## Task description:
Set the data below down again, exactly, with every picture left out.

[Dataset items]
== Segment start ==
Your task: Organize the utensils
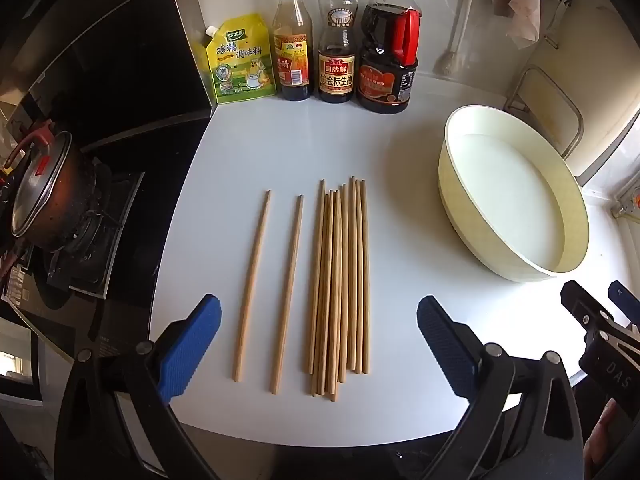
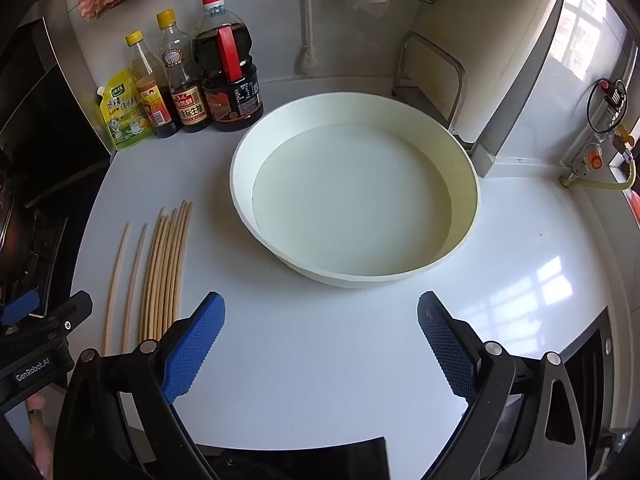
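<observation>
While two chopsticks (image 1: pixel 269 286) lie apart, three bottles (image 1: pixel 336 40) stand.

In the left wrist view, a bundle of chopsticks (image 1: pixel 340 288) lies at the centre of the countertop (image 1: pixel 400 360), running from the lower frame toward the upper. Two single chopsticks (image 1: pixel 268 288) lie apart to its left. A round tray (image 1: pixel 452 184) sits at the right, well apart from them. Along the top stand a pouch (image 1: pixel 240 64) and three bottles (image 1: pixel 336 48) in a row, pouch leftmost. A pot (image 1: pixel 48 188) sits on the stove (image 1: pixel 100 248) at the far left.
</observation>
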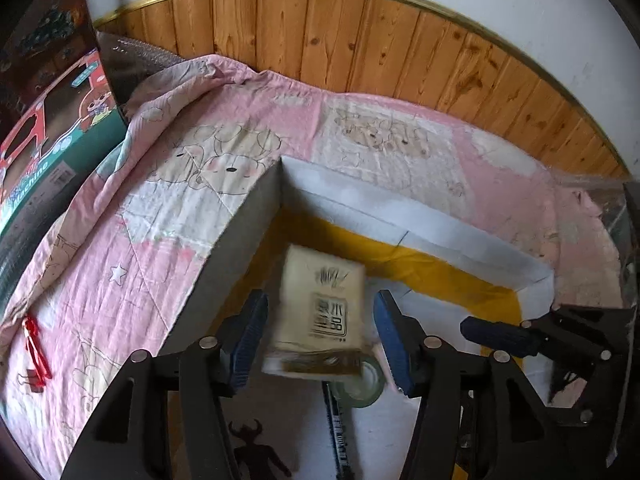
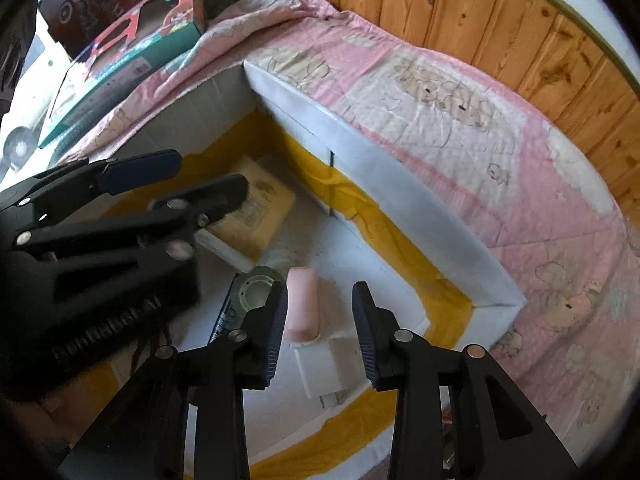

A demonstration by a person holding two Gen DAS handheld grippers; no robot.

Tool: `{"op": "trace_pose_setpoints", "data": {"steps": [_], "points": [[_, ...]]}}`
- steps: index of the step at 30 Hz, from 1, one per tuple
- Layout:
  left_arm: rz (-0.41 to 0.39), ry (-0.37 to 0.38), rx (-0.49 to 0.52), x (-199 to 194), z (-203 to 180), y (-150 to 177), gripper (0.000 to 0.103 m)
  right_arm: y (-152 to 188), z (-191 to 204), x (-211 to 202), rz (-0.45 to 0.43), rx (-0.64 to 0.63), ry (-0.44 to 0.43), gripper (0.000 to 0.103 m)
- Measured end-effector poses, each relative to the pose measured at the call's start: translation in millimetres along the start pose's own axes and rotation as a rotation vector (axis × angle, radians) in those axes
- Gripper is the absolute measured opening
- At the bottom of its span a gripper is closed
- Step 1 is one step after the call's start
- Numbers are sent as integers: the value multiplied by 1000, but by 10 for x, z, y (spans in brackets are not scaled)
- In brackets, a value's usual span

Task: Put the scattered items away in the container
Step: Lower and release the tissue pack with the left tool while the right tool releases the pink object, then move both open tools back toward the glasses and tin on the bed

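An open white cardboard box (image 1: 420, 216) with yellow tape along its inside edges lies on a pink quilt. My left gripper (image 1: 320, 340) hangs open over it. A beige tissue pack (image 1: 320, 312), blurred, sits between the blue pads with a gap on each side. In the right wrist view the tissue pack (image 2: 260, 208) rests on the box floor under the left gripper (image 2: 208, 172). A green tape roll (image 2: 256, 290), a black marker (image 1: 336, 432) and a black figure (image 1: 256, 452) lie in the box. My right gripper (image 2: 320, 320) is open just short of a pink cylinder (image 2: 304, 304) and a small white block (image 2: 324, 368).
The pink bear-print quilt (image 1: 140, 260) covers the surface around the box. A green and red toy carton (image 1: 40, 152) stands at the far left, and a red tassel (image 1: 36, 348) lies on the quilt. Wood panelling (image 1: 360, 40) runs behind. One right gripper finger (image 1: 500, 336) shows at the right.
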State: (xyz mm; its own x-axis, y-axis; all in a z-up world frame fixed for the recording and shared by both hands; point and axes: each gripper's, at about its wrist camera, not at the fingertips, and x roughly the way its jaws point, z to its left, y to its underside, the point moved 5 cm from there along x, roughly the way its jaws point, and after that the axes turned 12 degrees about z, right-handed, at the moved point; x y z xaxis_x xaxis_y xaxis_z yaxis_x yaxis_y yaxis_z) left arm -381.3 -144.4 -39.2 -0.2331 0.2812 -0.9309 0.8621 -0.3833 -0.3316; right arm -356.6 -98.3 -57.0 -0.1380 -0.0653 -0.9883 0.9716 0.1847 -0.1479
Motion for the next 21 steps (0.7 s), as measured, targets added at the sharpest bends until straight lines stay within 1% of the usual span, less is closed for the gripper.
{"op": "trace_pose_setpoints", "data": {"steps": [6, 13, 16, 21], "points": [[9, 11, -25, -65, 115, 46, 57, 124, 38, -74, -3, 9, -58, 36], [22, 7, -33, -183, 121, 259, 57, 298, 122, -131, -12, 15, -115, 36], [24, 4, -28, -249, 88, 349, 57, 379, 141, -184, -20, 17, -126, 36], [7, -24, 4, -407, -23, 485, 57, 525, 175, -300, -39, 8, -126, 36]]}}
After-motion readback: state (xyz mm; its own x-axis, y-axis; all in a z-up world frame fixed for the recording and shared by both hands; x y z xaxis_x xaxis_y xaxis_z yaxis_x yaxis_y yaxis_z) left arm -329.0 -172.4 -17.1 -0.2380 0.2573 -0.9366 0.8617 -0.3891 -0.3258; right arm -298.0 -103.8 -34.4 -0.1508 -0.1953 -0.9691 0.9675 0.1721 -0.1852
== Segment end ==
## Problem solution:
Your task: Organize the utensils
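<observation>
While two chopsticks (image 1: pixel 269 286) lie apart, three bottles (image 1: pixel 336 40) stand.

In the left wrist view, a bundle of chopsticks (image 1: pixel 340 288) lies at the centre of the countertop (image 1: pixel 400 360), running from the lower frame toward the upper. Two single chopsticks (image 1: pixel 268 288) lie apart to its left. A round tray (image 1: pixel 452 184) sits at the right, well apart from them. Along the top stand a pouch (image 1: pixel 240 64) and three bottles (image 1: pixel 336 48) in a row, pouch leftmost. A pot (image 1: pixel 48 188) sits on the stove (image 1: pixel 100 248) at the far left.
</observation>
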
A demonstration by a person holding two Gen DAS handheld grippers; no robot.

Tool: `{"op": "trace_pose_setpoints", "data": {"steps": [_], "points": [[_, ...]]}}`
- steps: index of the step at 30 Hz, from 1, one per tuple
- Layout:
  left_arm: rz (-0.41 to 0.39), ry (-0.37 to 0.38), rx (-0.49 to 0.52), x (-199 to 194), z (-203 to 180), y (-150 to 177), gripper (0.000 to 0.103 m)
  right_arm: y (-152 to 188), z (-191 to 204), x (-211 to 202), rz (-0.45 to 0.43), rx (-0.64 to 0.63), ry (-0.44 to 0.43), gripper (0.000 to 0.103 m)
- Measured end-effector poses, each relative to the pose measured at the call's start: translation in millimetres along the start pose's own axes and rotation as a rotation vector (axis × angle, radians) in those axes
- Gripper is the absolute measured opening
- At the bottom of its span a gripper is closed
- Step 1 is one step after the call's start
- Numbers are sent as integers: the value multiplied by 1000, but by 10 for x, z, y (spans in brackets are not scaled)
- In brackets, a value's usual span

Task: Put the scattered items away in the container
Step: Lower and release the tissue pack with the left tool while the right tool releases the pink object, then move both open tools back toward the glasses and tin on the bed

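An open white cardboard box (image 1: 420, 216) with yellow tape along its inside edges lies on a pink quilt. My left gripper (image 1: 320, 340) hangs open over it. A beige tissue pack (image 1: 320, 312), blurred, sits between the blue pads with a gap on each side. In the right wrist view the tissue pack (image 2: 260, 208) rests on the box floor under the left gripper (image 2: 208, 172). A green tape roll (image 2: 256, 290), a black marker (image 1: 336, 432) and a black figure (image 1: 256, 452) lie in the box. My right gripper (image 2: 320, 320) is open just short of a pink cylinder (image 2: 304, 304) and a small white block (image 2: 324, 368).
The pink bear-print quilt (image 1: 140, 260) covers the surface around the box. A green and red toy carton (image 1: 40, 152) stands at the far left, and a red tassel (image 1: 36, 348) lies on the quilt. Wood panelling (image 1: 360, 40) runs behind. One right gripper finger (image 1: 500, 336) shows at the right.
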State: (xyz mm; its own x-axis, y-axis; all in a z-up world frame fixed for the recording and shared by both hands; point and axes: each gripper's, at about its wrist camera, not at the fingertips, and x roughly the way its jaws point, z to its left, y to its underside, the point moved 5 cm from there along x, roughly the way its jaws point, and after that the axes turned 12 degrees about z, right-handed, at the moved point; x y z xaxis_x xaxis_y xaxis_z yaxis_x yaxis_y yaxis_z) left arm -381.3 -144.4 -39.2 -0.2331 0.2812 -0.9309 0.8621 -0.3833 -0.3316; right arm -356.6 -98.3 -57.0 -0.1380 -0.0653 -0.9883 0.9716 0.1847 -0.1479
Motion for the next 21 steps (0.7 s), as measured, targets added at the sharpest bends until straight lines stay within 1% of the usual span, less is closed for the gripper.
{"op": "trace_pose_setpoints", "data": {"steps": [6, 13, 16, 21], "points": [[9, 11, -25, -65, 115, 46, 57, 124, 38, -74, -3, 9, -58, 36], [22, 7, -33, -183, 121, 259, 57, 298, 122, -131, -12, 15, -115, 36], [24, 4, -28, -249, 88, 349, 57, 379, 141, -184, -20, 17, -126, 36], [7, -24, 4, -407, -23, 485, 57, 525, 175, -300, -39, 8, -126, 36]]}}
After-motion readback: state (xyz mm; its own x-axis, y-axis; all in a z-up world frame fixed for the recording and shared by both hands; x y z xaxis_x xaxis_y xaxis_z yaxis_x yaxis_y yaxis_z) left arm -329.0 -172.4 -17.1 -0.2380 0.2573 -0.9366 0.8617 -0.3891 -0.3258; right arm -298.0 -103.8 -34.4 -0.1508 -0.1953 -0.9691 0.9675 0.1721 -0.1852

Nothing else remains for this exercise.